Your assignment -> Return every line from the records below that has the word "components".

§ §

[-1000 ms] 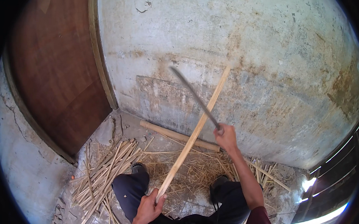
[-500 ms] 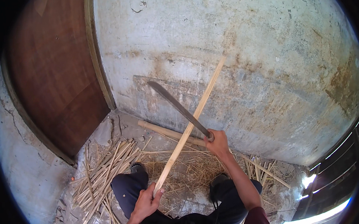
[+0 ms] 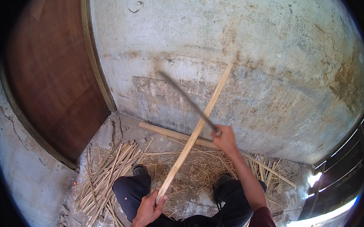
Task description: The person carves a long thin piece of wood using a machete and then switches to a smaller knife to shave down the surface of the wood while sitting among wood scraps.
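Observation:
My left hand (image 3: pixel 149 207) is closed round the lower end of a long pale wooden strip (image 3: pixel 188 145), which looks like split bamboo. The strip slants up and to the right in front of the wall. In my right hand (image 3: pixel 224 139) is the handle of a machete (image 3: pixel 186 100) with a long dark blade, a little blurred. Its blade points up and to the left and crosses the strip above the middle. Whether blade and strip touch, I cannot tell.
A heap of split strips (image 3: pixel 106 179) lies left of my legs, and more strips (image 3: pixel 269 170) lie at the right. A thick round pole (image 3: pixel 169 133) rests along the foot of the stained wall (image 3: pixel 271 105). Shavings (image 3: pixel 188 166) litter the floor between my feet. A brown door (image 3: pixel 54 67) stands at the left.
The machete and my right hand have shifted slightly up and to the right. The strip's upper end has tilted a little to the right and lower, while my left hand keeps its hold.

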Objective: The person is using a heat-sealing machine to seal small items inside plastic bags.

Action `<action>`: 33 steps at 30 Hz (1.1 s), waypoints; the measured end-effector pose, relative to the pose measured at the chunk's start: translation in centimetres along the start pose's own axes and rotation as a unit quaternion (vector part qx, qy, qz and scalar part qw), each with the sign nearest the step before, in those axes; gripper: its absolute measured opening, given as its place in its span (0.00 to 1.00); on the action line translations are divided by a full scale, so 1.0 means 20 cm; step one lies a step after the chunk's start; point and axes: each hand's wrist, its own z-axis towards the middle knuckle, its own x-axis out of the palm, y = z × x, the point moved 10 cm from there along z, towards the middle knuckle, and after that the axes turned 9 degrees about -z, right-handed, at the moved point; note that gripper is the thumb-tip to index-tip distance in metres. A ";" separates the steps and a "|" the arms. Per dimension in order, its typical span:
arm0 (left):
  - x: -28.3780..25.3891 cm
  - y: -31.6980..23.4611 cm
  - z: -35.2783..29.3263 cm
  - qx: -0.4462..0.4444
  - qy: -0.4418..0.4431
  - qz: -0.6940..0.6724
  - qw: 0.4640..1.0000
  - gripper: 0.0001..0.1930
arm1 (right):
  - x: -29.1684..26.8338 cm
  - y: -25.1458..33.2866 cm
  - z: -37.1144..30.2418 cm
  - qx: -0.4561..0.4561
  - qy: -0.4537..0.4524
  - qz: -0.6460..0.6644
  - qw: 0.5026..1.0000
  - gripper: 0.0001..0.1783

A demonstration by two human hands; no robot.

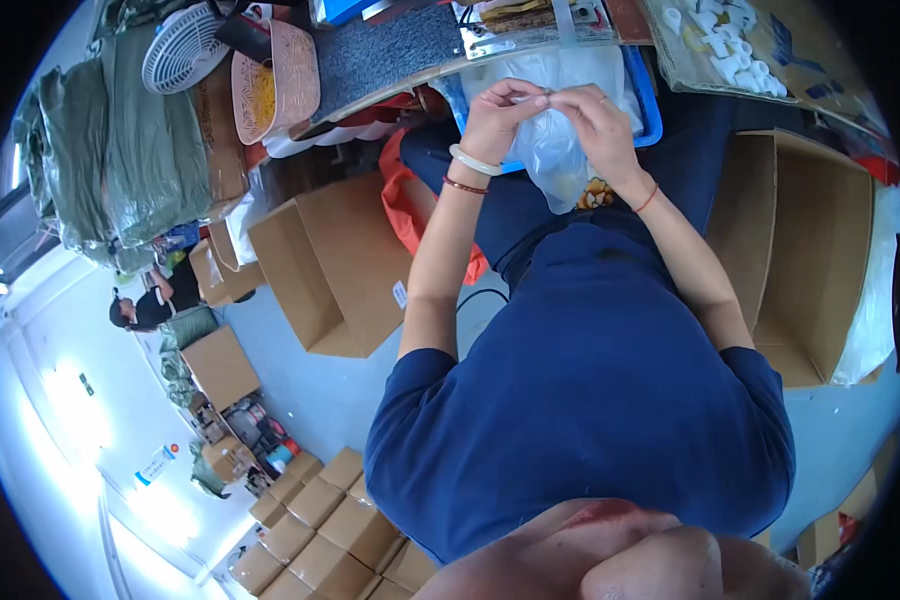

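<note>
My left hand (pixel 503 122) and my right hand (pixel 598 125) meet fingertip to fingertip, both closed in a pinch. Whatever lies between the fingertips is too small and too covered to make out. Below them, clear plastic bags (pixel 553 160) spread over a blue tray (pixel 654 110) at my lap, and one sags past its near edge. A white bangle (pixel 475 161) and a dark red one circle my left wrist; a thin red cord (pixel 647 197) is on the right.
Open cardboard boxes stand left (pixel 345 265) and right (pixel 820 250) of me. White plastic fittings (pixel 735 50) lie on the bench at the far right. A pink basket (pixel 305 75) sits at the far left. Stacked cartons (pixel 335 545) and another person (pixel 155 305) are beyond.
</note>
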 end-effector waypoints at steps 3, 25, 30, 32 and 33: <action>0.00 0.00 -0.01 -0.001 0.019 -0.026 0.999 0.04 | 0.01 0.13 0.00 -0.101 0.039 -0.079 0.991 0.08; -0.09 -0.10 -0.17 0.274 -0.124 0.374 0.877 0.08 | 0.12 -0.12 0.03 -0.138 0.063 -0.274 0.949 0.04; -0.21 0.17 -0.15 0.101 -0.120 0.170 0.973 0.07 | 0.07 -0.25 -0.08 -0.053 0.160 -0.307 0.937 0.03; -0.11 0.32 -0.22 0.022 -0.039 0.142 0.989 0.08 | 0.04 -0.27 -0.11 -0.025 0.197 -0.242 0.950 0.10; -0.02 0.38 -0.28 0.003 0.023 0.149 0.989 0.09 | -0.01 -0.34 -0.09 0.049 0.180 -0.236 0.954 0.16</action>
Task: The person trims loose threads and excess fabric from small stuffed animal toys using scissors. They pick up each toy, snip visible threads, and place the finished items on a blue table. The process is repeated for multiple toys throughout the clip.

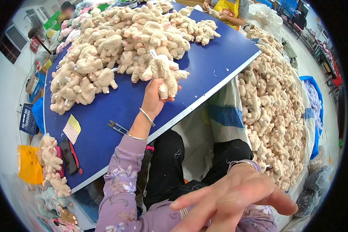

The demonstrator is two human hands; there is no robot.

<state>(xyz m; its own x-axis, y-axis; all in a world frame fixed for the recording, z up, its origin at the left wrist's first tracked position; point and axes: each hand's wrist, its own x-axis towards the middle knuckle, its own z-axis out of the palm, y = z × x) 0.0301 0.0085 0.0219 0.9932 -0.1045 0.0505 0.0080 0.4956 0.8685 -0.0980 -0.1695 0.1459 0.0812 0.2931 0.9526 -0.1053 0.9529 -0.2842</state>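
Observation:
My left hand (157, 96) reaches over the blue table (100, 120), its fingers closed round a cream plush toy (164, 75) with a white tag at its top. This toy is held up in front of a large heap of like cream plush toys (104, 42). Close to the camera, my right hand (236, 197) is raised above my lap with its fingers spread and nothing in them. A pair of thread snips (118, 127) lies on the table beside my left wrist.
At my right stands a big sack (226, 112) packed with cream plush toys (276, 116). A yellow-and-white paper (72, 129), a black pouch (68, 156) and several toys (50, 156) lie at the table's left. Across the table is a person in a yellow apron (226, 11).

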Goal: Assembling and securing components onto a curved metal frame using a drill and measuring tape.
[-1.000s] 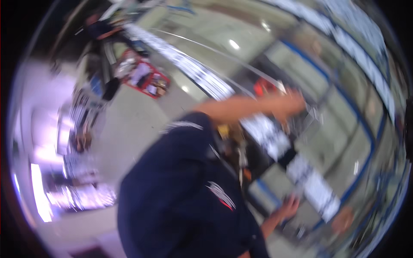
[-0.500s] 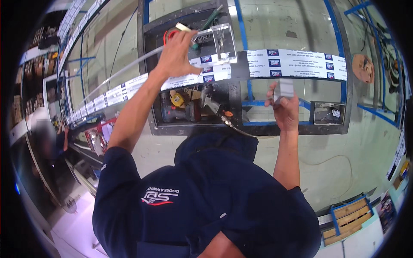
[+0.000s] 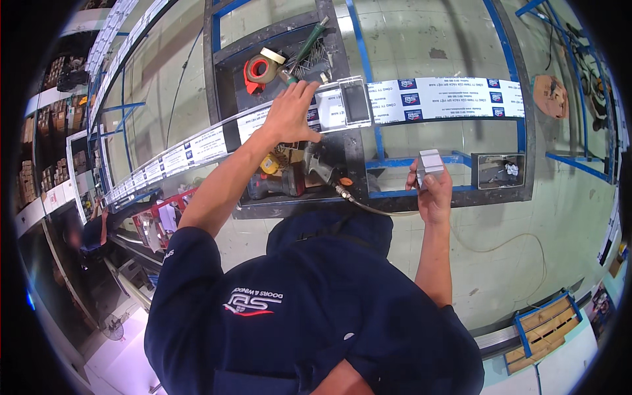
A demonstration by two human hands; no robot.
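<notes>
My left hand (image 3: pixel 289 115) spans a long white profile (image 3: pixel 332 112) with printed protective film, fingers over its far edge and thumb along the near one. The profile's right end shows a rectangular frame-like end (image 3: pixel 356 102) over the bench. Another film-covered profile (image 3: pixel 447 100) lies to its right on the bench. Held up near the bench's front edge is a small whitish block (image 3: pixel 431 162), ridged and box-shaped, gripped between the thumb and fingers of my right hand (image 3: pixel 434 191).
The dark-framed bench (image 3: pixel 421 197) has open bays with blue bars. Its trays hold tape rolls (image 3: pixel 260 69), a green-handled tool (image 3: pixel 309 46), a cordless drill (image 3: pixel 276 184) and an air gun (image 3: pixel 319 164) with a hose. A small box (image 3: pixel 500 171) sits front right. Another person (image 3: pixel 92 234) stands far left.
My left hand has lowered the long profile toward me onto the bench, uncovering the tape rolls. My right hand has come slightly down and nearer with the block.
</notes>
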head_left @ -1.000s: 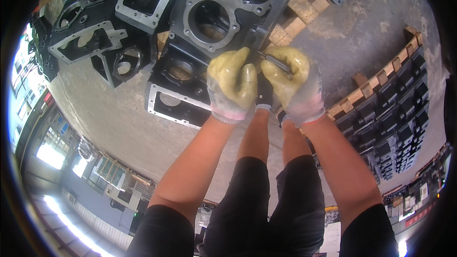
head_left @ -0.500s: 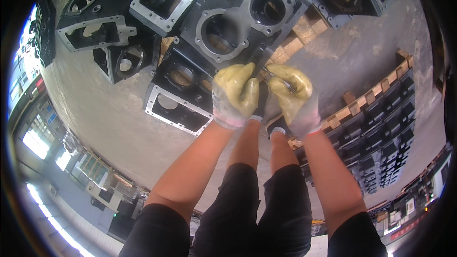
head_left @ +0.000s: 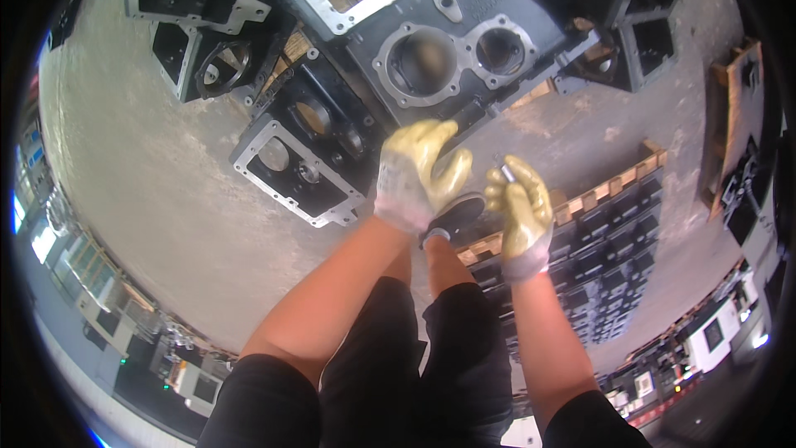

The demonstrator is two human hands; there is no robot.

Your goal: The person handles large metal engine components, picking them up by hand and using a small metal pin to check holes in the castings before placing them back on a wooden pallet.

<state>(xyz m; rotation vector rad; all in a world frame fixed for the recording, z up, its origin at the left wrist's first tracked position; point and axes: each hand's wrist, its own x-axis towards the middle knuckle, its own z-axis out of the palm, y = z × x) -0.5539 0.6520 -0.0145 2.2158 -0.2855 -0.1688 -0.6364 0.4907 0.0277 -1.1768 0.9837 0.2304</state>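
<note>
Twin-bore housing [head_left: 460, 26], one, grey: wooden pallet [head_left: 531, 97] showing past near edge; machining looks done, covers unfitted. Slim metal tool [head_left: 508, 173], one: off housing's near edge, pinched in right hand [head_left: 524, 211]. Left hand [head_left: 414, 168]: thumb and fingers parted, seemingly empty.

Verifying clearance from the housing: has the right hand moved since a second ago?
Yes: the right hand has moved away from the lower edge of the grey housing; floor now shows between fingers and housing.
</note>
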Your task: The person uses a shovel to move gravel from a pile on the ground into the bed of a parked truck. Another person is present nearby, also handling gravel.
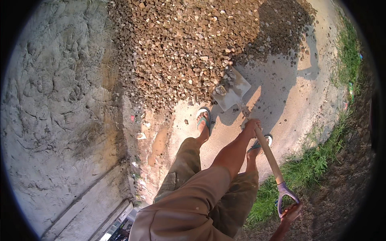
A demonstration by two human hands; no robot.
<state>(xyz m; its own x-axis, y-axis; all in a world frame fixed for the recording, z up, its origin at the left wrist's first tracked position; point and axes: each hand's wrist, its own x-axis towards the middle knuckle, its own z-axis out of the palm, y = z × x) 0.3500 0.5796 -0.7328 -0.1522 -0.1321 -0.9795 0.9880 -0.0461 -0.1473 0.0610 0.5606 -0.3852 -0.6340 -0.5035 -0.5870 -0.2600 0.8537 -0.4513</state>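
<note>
Stones (220,90) on shovel blade (228,100), hands (251,126) gripping handle (270,156)

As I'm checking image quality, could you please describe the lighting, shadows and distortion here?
In the head view, sunlight leaves a broad shadow over the right of the gravel pile and the ground beside it; same head view, the fisheye picture curves toward a black rim, and the shovel shows no obvious blur.

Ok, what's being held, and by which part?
A long wooden-shafted shovel: left hand around its lower shaft, right hand on its purple D-shaped handle.
</note>
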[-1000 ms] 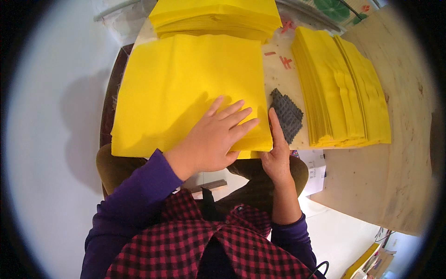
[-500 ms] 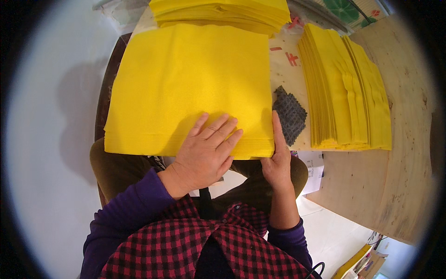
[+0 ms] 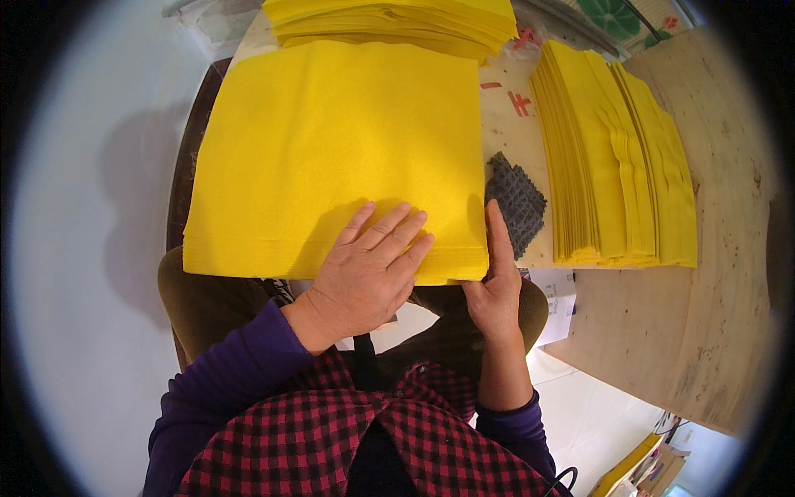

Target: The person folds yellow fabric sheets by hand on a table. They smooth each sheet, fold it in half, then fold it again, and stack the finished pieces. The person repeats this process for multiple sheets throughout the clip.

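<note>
A thick stack of yellow felt sheets lies before me, its near edge reaching over my lap. My left hand rests flat on top near that edge, palm down with fingers spread. Against the stack's right side stands my right hand, open and edge-on, with straight fingers along the side and the thumb at the near corner. Some of its fingers are hidden behind one another. Just right of those fingertips is a dark grey patterned cloth scrap with zigzag edges.
Behind the stack lies another yellow pile. To the right, more folded yellow sheets sit near the edge of the wooden table, which bears red marks. A wooden board extends further right. A white wall rises at left.
The stack's left edge has shifted very slightly left. My right hand has barely moved at the side, and my left hand stays in the same place on top.
</note>
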Tool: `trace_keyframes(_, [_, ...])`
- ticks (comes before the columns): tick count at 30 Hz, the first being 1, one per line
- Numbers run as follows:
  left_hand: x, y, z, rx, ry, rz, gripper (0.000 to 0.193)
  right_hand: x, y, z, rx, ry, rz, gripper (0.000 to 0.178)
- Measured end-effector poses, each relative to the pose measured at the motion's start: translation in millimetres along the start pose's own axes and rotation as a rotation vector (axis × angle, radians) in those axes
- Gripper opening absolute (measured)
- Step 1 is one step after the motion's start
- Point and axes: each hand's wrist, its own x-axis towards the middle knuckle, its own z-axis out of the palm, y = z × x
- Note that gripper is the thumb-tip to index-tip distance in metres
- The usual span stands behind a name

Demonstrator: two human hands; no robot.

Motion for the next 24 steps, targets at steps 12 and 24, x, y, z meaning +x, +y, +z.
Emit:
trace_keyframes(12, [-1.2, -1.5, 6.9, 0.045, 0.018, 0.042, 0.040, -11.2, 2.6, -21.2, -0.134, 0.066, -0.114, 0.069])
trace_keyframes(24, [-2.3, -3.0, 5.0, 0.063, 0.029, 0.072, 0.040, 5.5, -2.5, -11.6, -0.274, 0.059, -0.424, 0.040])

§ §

Your response ->
Goal: Assembling and securing components onto a curved metal frame using a drill and measuring tape.
Your goal: The person handles large metal engine components, picking them up by hand and using a small metal pin to check holes in the castings before placing them back on a wooden pallet.

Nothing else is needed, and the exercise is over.